PGRI: Rumah Perjuangan Guru

PGRI: Rumah Perjuangan Guru

Jejen Musfah   SETIAP 25 November diperingati sebagai Hari Guru Nasional (HGN). Pada 2017 ini bertepatan dengan HUT ke-72 PGRI. PGRI merupakan satu di antara banyak organisasi guru yang ada di Indonesia. Lainnya seperti Ikatan Guru Indonesia (IGI), Federasi Guru Independen Indonesia (FGII), dan Federasi Serikat Guru Indonesia (FSGI). Masih banyak yang lainnya.

Guru wajib berorganisasi.

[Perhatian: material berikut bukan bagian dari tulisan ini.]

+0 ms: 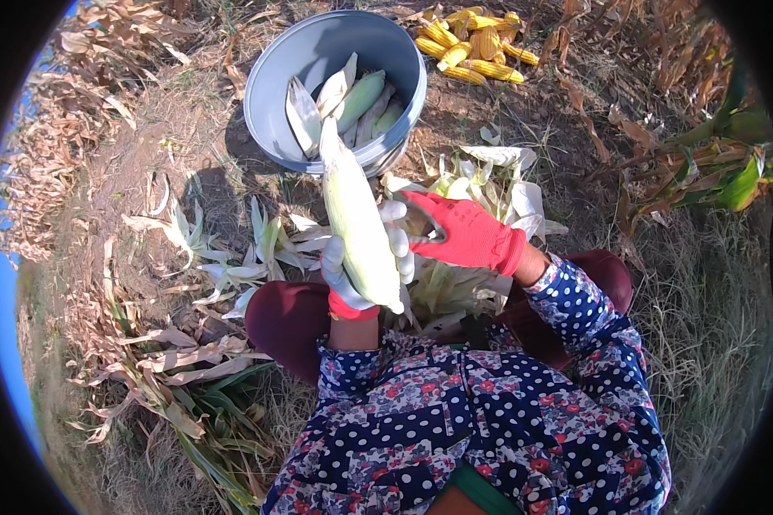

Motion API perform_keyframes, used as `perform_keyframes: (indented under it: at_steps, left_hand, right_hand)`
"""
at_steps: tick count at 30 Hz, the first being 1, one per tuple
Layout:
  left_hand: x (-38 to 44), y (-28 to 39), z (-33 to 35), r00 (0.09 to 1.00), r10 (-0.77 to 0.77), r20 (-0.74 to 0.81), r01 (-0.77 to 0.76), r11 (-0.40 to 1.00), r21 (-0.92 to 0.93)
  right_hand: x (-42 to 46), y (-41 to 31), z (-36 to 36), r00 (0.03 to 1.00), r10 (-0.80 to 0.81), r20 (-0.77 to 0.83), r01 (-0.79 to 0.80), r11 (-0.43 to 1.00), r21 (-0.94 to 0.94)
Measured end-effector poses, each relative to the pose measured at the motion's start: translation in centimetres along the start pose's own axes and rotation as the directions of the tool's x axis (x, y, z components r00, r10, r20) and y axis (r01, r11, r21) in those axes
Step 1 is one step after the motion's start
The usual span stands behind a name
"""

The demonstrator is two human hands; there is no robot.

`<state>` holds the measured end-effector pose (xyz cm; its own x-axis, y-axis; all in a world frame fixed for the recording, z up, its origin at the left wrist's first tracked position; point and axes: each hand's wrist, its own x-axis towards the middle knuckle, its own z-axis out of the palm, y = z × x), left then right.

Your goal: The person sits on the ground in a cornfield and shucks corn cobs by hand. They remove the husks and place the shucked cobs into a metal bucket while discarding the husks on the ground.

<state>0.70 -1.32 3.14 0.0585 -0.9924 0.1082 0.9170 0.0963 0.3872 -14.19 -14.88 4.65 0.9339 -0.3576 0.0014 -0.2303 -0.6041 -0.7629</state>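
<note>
My left hand (348, 283), in a red glove with a pale coated palm, holds an unhusked ear of corn (359, 225) from below, its narrow tip pointing away from me. Just right of the ear, my right hand (458, 230), gloved alike, has its thumb and fingers apart, with its fingertips close to the husk; whether they touch it cannot be told. Beyond the ear's tip, a grey-blue bucket (264, 109) leans towards me with several unhusked ears (361, 100) inside.
Husked yellow corn cobs (483, 45) lie piled right of the bucket. Stripped husks (522, 199) cover ground beyond and below my right hand, with more loose husks (190, 235) at the left. Dry stalks (161, 393) lie at lower left; a leafy corn plant (715, 174) is at right.
</note>
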Motion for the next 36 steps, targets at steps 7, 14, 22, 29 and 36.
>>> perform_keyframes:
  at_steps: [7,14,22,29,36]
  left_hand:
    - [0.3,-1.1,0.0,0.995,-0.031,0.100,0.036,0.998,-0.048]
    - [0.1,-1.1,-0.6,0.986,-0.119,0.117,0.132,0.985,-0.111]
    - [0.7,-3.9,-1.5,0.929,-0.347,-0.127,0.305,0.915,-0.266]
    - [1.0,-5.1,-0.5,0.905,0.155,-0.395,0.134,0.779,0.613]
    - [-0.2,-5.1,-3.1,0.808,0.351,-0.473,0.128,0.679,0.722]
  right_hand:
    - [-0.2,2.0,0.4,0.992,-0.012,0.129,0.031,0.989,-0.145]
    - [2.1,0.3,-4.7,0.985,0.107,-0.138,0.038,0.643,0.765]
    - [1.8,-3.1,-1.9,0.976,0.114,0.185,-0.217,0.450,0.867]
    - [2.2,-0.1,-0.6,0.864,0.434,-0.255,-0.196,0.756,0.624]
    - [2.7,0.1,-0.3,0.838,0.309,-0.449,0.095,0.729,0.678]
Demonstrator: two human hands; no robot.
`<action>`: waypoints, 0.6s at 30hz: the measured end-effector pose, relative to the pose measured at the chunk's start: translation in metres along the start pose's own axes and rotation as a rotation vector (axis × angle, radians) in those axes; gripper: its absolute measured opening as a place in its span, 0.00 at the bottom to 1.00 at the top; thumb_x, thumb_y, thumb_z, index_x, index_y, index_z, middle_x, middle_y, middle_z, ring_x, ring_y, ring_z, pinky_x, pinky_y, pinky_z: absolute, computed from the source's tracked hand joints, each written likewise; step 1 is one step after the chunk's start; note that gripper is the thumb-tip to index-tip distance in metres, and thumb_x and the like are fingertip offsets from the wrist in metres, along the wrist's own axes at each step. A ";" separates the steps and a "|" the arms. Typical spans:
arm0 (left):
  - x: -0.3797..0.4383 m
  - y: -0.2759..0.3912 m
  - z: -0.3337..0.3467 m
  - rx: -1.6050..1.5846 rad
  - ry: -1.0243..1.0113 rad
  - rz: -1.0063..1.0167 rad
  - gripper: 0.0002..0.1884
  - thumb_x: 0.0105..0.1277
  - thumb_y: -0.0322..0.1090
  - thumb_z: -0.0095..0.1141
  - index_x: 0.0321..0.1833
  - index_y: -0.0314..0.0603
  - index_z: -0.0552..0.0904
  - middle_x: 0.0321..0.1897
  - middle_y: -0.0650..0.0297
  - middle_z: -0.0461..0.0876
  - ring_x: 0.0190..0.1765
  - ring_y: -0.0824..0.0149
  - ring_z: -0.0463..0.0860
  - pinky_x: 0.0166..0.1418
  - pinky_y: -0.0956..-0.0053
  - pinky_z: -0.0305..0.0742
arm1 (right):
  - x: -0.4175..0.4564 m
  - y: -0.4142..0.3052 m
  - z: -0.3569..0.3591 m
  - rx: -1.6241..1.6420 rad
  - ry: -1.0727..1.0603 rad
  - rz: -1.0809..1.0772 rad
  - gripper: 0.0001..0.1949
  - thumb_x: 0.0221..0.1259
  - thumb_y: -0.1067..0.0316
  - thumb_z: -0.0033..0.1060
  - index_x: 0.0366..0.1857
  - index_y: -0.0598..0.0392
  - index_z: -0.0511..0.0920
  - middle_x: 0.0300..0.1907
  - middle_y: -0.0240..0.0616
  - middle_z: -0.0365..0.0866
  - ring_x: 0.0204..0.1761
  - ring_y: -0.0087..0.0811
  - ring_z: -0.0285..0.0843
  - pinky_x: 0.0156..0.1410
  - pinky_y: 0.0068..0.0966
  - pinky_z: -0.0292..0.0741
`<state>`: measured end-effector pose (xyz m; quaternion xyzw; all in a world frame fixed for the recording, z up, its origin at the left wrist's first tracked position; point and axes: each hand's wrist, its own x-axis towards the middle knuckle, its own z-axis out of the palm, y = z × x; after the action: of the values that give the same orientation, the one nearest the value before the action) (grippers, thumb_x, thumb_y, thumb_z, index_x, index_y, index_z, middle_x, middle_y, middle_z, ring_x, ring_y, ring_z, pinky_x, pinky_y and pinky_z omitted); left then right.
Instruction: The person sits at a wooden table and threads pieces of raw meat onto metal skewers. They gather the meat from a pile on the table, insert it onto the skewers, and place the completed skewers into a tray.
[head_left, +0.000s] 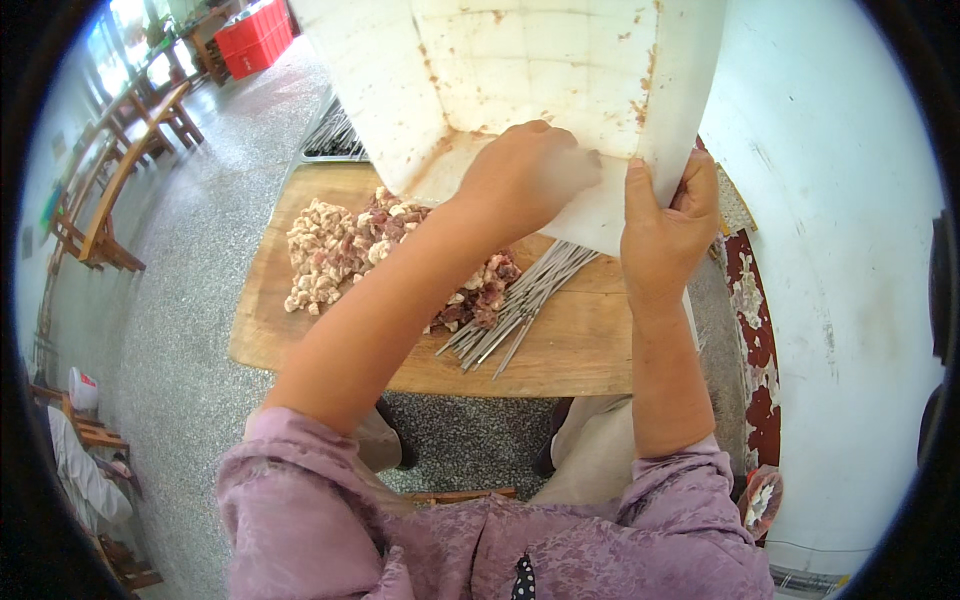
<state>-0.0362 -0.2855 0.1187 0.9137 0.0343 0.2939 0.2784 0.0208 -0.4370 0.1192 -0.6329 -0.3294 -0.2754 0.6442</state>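
A large white plastic bin (540, 67) with brown meat residue in its corners is tilted above a wooden board (585, 322). My right hand (667, 202) grips its rim, thumb on the inside. Inside the bin, near its lower wall, is my left hand (525, 176); its fingers are blurred and partly hidden, so whether they hold anything is unclear. Below, pale chunks of fat (319, 240) and dark red chunks of meat (484, 296) lie in a pile on the board, partly covered by my left forearm. Metal skewers (517, 311) lie in a loose bundle right of the meat.
Behind the board at the left stands a metal tray (334, 156) with more skewers. A white wall (832, 247) runs along the right side. Wooden benches (124, 187) and a red plastic crate (255, 41) stand farther off to the left.
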 end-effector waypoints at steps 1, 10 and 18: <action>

Dalam UU Guru dan Dosen  Tahun 2005 pasal 14 tegas tertulis, "Guru membentuk organisasi profesi yang bersifat independen yang bertujuan untuk memajukan profesi, meningkatkan kompetensi, karier, wawasan kependidikan, perlindungan profesi, kesejahteraan dan pengabdian kepada masyarakat.

"Pasal ini mandul karena tidak semua guru sadar berorganisasi. Lebih sedikit lagi yang aktif. Tidak ada yang memaksa guru, dan tidak perlu dipaksa. Paling bisa dihimbau dengan cara baik dan dialog. Mengapa berorganisasi menjadi penting bagi guru?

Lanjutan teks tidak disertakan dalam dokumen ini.